Fixed failing batch jobs and increased throughput by 55% for a major UK insurer
Client profile
Customer since – 2021
Number of employees – approx. 10k
Sector – Financial Services
A major UK insurer covering millions of lives was struggling with a problem familiar to many organisations with mainframe-era systems: critical overnight batch processing that routinely pushing against operational limits.
The insurer’s legacy platform could reliably support only around 70% of required capacity, making peak periods such as renewals especially fragile. Long-running jobs were prone to timeouts, causing downstream delays and overnight callouts for operations teams. When failures occurred, recovery took hours, with equivalent windows of potential data loss—an unacceptable exposure for a regulated business reliant on timely, predictable processing.

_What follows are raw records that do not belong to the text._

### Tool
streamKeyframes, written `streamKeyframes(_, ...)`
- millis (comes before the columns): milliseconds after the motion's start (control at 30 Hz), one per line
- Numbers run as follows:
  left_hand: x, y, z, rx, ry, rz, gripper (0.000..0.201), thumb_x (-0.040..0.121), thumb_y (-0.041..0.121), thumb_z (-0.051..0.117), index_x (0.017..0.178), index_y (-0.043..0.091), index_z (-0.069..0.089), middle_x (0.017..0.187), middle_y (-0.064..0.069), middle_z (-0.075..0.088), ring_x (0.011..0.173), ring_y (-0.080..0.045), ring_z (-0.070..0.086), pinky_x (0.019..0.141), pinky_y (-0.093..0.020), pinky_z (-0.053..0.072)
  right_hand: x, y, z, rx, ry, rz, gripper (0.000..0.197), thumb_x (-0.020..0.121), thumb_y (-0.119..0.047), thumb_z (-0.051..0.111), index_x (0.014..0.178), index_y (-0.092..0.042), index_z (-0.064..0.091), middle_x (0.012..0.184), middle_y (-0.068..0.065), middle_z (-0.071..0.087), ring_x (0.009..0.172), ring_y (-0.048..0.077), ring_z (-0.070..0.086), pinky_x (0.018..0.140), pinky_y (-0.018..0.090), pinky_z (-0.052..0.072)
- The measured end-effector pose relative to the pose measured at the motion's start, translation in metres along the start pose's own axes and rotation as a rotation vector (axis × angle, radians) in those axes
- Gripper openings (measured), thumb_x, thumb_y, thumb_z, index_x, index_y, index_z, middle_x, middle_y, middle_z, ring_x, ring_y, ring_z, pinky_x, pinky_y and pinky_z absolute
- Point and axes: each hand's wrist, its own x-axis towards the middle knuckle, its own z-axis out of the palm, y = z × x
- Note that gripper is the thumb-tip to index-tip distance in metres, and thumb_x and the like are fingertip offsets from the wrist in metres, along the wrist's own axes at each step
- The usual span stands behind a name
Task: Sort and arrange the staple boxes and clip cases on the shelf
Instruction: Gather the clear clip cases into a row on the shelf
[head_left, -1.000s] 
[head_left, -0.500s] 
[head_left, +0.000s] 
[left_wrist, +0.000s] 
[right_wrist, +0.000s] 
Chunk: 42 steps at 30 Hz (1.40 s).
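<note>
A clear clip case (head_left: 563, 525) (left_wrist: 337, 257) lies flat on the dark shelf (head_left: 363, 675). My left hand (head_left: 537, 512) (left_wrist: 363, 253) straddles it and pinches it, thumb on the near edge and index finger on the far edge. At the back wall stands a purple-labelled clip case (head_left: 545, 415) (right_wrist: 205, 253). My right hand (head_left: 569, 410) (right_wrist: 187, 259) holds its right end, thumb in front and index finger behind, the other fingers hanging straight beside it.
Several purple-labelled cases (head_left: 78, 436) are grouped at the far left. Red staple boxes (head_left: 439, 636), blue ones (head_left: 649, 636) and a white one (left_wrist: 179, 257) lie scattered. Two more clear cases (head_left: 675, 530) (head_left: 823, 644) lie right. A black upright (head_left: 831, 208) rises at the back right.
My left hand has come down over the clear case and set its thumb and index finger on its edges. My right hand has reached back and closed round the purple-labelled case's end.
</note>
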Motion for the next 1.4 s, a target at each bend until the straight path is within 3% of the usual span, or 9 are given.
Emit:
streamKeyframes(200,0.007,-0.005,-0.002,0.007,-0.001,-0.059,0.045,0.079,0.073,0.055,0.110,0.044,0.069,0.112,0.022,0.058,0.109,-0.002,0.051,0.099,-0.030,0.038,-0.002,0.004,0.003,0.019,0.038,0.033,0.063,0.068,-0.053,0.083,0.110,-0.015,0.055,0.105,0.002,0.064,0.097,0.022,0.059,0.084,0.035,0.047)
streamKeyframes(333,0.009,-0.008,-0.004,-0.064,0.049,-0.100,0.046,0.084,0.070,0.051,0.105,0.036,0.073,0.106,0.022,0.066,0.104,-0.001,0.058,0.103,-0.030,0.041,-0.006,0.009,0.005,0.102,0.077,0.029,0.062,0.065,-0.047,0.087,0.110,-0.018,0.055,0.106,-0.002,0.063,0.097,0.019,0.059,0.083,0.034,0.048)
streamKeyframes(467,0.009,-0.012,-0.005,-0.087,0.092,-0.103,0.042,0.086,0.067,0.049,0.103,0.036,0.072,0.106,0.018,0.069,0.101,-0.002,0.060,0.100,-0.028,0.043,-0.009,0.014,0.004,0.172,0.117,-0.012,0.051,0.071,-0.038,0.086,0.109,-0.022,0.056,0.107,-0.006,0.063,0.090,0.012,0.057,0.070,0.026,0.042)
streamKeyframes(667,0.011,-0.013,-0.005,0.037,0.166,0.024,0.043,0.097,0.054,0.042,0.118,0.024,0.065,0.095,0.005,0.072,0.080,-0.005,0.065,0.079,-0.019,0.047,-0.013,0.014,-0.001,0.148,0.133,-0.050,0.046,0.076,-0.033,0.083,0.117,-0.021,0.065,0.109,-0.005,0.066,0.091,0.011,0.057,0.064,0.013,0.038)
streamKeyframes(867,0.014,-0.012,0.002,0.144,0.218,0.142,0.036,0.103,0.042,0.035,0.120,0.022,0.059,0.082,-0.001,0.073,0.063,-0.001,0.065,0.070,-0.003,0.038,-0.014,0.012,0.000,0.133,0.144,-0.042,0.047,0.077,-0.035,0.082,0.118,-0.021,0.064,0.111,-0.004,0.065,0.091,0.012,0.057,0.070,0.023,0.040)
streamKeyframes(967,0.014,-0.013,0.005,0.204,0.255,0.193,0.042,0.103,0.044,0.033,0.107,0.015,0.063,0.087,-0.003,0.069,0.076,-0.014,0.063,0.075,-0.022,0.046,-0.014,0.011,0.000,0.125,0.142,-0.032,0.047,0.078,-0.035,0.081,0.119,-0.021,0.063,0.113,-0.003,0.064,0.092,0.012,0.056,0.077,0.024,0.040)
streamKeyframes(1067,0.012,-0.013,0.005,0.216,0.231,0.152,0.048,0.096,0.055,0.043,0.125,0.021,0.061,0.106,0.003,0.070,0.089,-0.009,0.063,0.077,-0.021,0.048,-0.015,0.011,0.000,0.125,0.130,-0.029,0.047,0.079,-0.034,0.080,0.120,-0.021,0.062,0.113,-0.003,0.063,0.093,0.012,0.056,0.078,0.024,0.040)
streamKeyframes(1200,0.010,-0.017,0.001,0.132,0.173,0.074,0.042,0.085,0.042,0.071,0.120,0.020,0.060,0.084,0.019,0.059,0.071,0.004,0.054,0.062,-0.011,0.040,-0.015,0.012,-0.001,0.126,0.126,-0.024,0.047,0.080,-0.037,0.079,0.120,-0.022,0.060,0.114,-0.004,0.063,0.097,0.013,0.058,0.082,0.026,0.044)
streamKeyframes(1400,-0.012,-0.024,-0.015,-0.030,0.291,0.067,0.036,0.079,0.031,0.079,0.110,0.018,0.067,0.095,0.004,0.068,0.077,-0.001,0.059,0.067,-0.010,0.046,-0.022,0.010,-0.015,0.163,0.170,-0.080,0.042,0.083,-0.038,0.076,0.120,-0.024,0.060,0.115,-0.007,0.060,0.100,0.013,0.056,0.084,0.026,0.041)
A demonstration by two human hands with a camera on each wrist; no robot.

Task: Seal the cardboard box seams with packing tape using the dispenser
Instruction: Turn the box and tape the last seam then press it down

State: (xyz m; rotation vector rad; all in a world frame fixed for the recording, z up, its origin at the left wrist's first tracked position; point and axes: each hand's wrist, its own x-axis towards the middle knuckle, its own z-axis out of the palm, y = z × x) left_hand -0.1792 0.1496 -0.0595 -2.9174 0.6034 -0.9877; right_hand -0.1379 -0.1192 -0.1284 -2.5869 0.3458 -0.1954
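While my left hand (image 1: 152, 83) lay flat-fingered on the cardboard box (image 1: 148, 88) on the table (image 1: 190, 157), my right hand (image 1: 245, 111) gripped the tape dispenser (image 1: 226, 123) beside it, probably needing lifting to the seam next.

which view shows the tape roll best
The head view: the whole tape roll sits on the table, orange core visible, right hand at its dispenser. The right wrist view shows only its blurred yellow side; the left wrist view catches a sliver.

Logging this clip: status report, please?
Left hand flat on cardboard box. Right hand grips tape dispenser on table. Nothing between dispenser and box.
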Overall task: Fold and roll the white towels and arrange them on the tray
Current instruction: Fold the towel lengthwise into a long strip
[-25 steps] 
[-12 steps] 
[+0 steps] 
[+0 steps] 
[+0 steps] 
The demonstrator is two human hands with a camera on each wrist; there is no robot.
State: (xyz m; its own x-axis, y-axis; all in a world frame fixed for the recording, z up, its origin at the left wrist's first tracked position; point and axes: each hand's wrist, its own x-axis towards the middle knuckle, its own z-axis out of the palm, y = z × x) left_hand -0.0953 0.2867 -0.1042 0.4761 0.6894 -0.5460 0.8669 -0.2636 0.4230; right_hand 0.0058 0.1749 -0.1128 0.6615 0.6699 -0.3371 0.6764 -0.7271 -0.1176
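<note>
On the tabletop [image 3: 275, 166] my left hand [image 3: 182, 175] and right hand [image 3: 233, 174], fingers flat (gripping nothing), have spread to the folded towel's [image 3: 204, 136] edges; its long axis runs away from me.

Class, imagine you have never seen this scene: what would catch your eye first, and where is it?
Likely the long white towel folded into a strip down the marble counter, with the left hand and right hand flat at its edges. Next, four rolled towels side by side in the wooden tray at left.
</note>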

The organisation partnered with Version 1 to modernise its processing workloads on AWS
Migrating service to AWS to improve throughput, stability, and recoverability.
We redesigned the processing model based on size and complexity of the workloads using AWS Lambda, Fargate and RDS, cutting recovery times from hours to minutes.
Decoupled workflows and messaging introduced clearer visibility and eliminated brittle “big bang” overnight runs. The crucial governance, security, and guardrails were embedded throughout using native AWS services.
Delivering proven, measurable impact
The transformed platform delivered a 55% increase in throughput and achieved 100% batch success across critical workloads. Availability improved to nearly 99.96%, with recovery times of about 12 minutes and data loss reduced to roughly three minutes.
With infrastructure defined as code, the insurer now has a repeatable blueprint for modernising additional workloads.
By modernising its engine room, we were able to turn batch processing from a persistent risk into a high-performing, dependable capability. The insurer is now able to grow confidently, delivering a better service.